> [Instructions for the task]
Restate all data exactly. No images.
** Data provided follows **
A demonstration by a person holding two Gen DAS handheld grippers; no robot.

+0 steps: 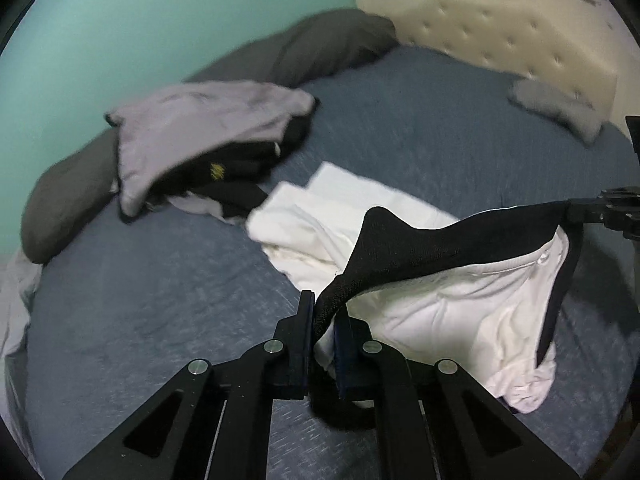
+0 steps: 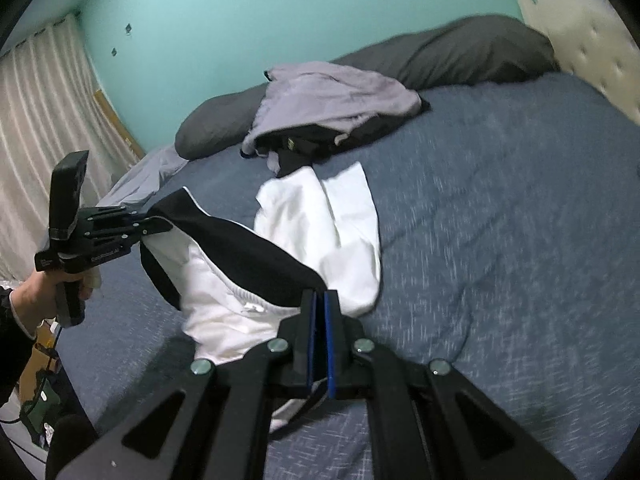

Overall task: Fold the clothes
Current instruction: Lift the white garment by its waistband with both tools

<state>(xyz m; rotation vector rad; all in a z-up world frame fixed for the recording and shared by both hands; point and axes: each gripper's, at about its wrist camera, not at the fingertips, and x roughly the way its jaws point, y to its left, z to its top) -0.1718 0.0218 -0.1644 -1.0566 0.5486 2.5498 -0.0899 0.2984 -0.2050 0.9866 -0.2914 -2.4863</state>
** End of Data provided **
> [Final answer]
A demonstration by a person holding two Gen DAS handheld grippers; no robot.

+0 steps: 
+0 steps: 

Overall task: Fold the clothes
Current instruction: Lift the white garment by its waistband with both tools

<state>(xyz m; rotation vector rad; all in a z-up world frame fixed for the recording and shared by both hands; point and axes: each gripper's, at about its wrist camera, not at the fingertips, and x roughly the way its jaws point, y to its left, z to its top) -0.1718 0.0218 -0.1644 -1.0566 0.5486 2.5498 -0.0899 0.2984 -0.2050 0.9866 -0.2914 -2.4863</state>

The requested output has been produced.